CVE-2025-64708: 
Chainguard vulnerability analysis and mitigation

A vulnerability was discovered in authentik versions 2025.10.1 and earlier, as well as versions 2025.8.4 and earlier, identified as CVE-2025-64708. The issue relates to invitation expiry functionality where invitations remained valid beyond their expiration time due to delayed cleanup processes. This vulnerability was reported by @melizeche and received a CVSS score of 5.8 (Moderate) (GitHub Advisory).

The vulnerability stems from a design flaw where invitation validations were processed regardless of their expiration status, with the system relying on background tasks for cleanup. These cleanup tasks run on 5-minute intervals, creating a window where expired invitations could still be considered valid. In scenarios with high task backlogs, this delay could extend even further.

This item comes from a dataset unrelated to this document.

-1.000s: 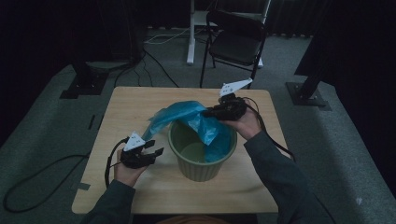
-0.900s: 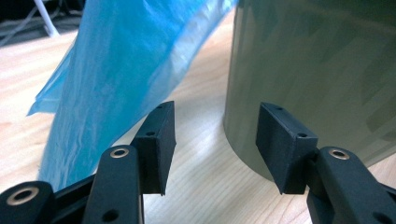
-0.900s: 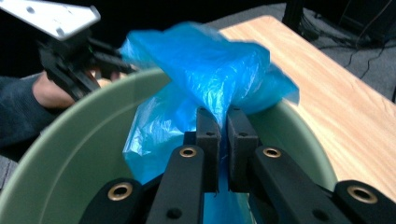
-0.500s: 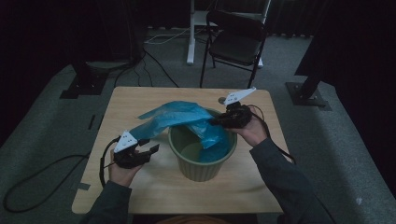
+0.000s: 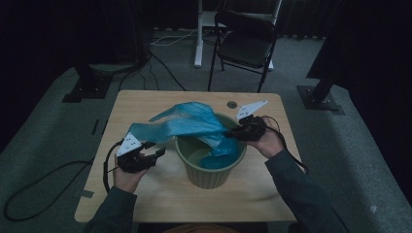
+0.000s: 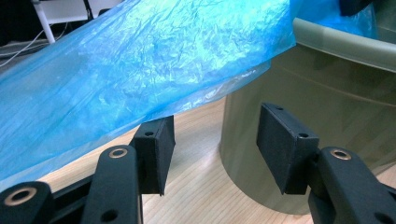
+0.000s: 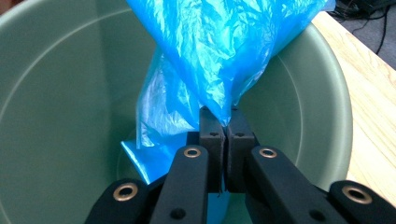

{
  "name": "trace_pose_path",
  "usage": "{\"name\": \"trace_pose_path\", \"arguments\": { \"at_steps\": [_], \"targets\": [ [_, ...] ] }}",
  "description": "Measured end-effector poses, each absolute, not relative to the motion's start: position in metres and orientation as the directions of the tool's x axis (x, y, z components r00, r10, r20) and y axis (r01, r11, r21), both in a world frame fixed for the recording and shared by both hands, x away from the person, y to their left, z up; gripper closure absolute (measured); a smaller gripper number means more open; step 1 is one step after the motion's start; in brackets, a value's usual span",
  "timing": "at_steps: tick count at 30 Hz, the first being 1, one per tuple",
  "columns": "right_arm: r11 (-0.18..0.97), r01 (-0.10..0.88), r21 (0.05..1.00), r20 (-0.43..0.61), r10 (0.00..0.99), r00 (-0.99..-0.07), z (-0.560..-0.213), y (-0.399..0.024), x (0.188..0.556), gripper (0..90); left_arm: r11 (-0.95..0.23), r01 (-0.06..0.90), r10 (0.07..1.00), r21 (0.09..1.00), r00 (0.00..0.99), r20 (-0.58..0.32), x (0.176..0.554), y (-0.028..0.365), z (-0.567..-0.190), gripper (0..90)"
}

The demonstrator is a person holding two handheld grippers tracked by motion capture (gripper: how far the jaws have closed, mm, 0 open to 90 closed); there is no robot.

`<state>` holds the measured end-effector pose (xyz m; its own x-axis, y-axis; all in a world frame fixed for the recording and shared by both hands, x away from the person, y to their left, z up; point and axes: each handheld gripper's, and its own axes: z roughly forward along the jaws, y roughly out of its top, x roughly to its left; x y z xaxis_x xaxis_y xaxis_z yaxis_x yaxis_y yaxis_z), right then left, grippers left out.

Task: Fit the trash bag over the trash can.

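A blue plastic bag [image 5: 187, 124] stretches across the top of a green bin [image 5: 211, 172] that stands on the wooden table [image 5: 160, 204], a little right of the table's middle; one end of the bag hangs down inside the bin and gathers at its bottom, the other runs out over the bin's left rim toward the left gripper [image 5: 150, 156].

The right gripper [image 7: 223, 133] sits over the bin's right rim; in the right gripper view its jaws are pressed together on a bunched fold of the bag, with the film fanning out above the pads and the bin's pale inner wall all around.

The left gripper is held just left of the bin, low over the table; in the left gripper view its jaws stand apart with bare table and the bin's outer wall between them — the bag's edge drapes above and across the left pad [image 6: 156, 149], and I cannot tell whether it rests on it; the pads do not clamp the film.

Beyond the far edge of the table stand a black folding chair [image 5: 248, 46] and a white post [image 5: 199, 34]; cables lie on the grey floor [image 5: 53, 141].
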<state>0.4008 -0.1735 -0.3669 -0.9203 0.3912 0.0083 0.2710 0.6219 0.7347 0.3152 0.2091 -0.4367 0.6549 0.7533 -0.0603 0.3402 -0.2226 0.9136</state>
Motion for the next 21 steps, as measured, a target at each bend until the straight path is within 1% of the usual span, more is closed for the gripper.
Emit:
{"name": "trace_pose_path", "arguments": {
  "at_steps": [1,3,6,7,8,10,11,12,16,21],
  "targets": [
    [0.622,0.271,0.735,0.009,0.390,-0.921,-0.367,-0.174,0.401,85.4,-0.225,0.338,0.753,0.914,0.655,-0.057,0.315,0.209,-0.437,46.9],
    [0.615,0.279,0.738,0.017,0.397,-0.918,-0.368,-0.174,0.402,74.3,-0.222,0.339,0.753,0.914,0.655,-0.060,0.315,0.209,-0.436,46.8],
    [0.603,0.274,0.749,0.032,0.380,-0.925,-0.368,-0.177,0.402,64.3,-0.221,0.340,0.754,0.914,0.654,-0.061,0.316,0.210,-0.436,46.8],
    [0.603,0.272,0.750,0.041,0.369,-0.929,-0.367,-0.178,0.401,62.4,-0.220,0.340,0.754,0.914,0.654,-0.062,0.316,0.210,-0.436,46.8],
    [0.603,0.272,0.750,0.041,0.369,-0.929,-0.367,-0.178,0.401,62.4,-0.220,0.340,0.754,0.914,0.654,-0.062,0.316,0.210,-0.436,46.8],
    [0.593,0.266,0.760,0.049,0.357,-0.933,-0.363,-0.181,0.398,54.8,-0.218,0.341,0.755,0.915,0.653,-0.063,0.317,0.210,-0.437,46.8],
    [0.593,0.266,0.760,0.049,0.357,-0.933,-0.363,-0.181,0.398,54.8,-0.218,0.341,0.755,0.915,0.653,-0.063,0.317,0.210,-0.437,46.8],
    [0.569,0.262,0.780,0.049,0.361,-0.931,-0.356,-0.182,0.397,52.9,-0.220,0.341,0.755,0.914,0.653,-0.062,0.317,0.209,-0.437,46.8],
    [0.544,0.262,0.797,0.052,0.371,-0.927,-0.349,-0.180,0.399,52.6,-0.222,0.342,0.753,0.913,0.655,-0.062,0.317,0.208,-0.437,46.8],
    [0.534,0.272,0.800,0.026,0.422,-0.906,-0.340,-0.164,0.410,55.0,-0.227,0.346,0.750,0.911,0.658,-0.063,0.317,0.208,-0.439,46.8]
  ]
}}
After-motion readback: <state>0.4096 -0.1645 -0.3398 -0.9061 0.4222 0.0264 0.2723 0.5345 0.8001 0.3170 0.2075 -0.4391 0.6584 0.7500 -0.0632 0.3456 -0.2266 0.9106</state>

The vulnerability has been assigned a CVSS v3.1 base score of 5.8 with the following metrics: Network attack vector, Low attack complexity, No privileges required, No user interaction, Changed scope, Low confidentiality impact, and No impact on integrity or availability (GitHub Advisory).

The vulnerability allows expired invitations to remain valid for at least 5 minutes after their expiration time, potentially longer if the system has a large backlog of tasks. This could lead to unauthorized access through expired invitation links, primarily affecting the confidentiality of the system (GitHub Advisory).

The issue has been patched in authentik versions 2025.8.5 and 2025.10.2. For users unable to update immediately, a workaround is available by creating a policy that explicitly checks invitation validity. The workaround involves adding a policy bound to the invitation stage that checks the invitation's expiration status using the code: return not context['flow_plan'].context['invitation'].is_expired (GitHub Advisory).